Read through the lines below and copy the ones holding the string "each".
START INFORMATION PROVIDED
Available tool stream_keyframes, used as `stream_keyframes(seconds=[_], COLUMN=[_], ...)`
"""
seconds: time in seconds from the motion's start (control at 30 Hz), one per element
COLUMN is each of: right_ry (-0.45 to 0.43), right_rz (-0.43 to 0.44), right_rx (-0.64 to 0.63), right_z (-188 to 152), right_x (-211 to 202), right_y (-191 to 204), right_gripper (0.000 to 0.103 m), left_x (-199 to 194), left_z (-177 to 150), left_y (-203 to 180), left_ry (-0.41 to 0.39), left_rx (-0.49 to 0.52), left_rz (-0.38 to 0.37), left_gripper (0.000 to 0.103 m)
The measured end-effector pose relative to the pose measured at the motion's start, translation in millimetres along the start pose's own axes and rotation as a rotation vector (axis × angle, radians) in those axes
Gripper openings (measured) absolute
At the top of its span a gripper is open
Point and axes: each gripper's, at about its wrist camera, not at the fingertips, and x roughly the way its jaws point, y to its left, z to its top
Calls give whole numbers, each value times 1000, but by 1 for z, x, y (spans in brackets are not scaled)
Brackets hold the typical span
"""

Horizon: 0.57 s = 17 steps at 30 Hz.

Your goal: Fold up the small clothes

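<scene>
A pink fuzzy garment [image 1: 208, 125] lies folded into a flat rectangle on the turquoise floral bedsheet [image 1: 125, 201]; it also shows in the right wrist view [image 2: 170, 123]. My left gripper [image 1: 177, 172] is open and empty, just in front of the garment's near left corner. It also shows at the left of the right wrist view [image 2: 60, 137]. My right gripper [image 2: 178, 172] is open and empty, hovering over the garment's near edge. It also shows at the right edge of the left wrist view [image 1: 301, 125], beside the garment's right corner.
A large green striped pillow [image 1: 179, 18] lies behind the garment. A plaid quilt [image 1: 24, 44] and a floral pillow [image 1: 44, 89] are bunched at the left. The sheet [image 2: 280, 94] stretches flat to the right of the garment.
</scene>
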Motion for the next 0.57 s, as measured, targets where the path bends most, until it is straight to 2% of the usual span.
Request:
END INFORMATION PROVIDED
### YOUR SOLUTION
COLUMN is each of: right_ry (-0.45 to 0.43), right_rz (-0.43 to 0.44), right_rx (-0.64 to 0.63), right_z (-188 to 152), right_x (-211 to 202), right_y (-191 to 204), right_gripper (0.000 to 0.103 m), left_x (-199 to 194), left_z (-177 to 150), left_y (-203 to 180), left_ry (-0.41 to 0.39), left_rx (-0.49 to 0.52), left_rz (-0.38 to 0.37), left_gripper (0.000 to 0.103 m)
Point and axes: each gripper's, at about its wrist camera, not at the fingertips, and x roughly the way its jaws point, y to its left, z to its top
Calls give whole numbers, each value times 1000, but by 1 for z, x, y (spans in brackets are not scaled)

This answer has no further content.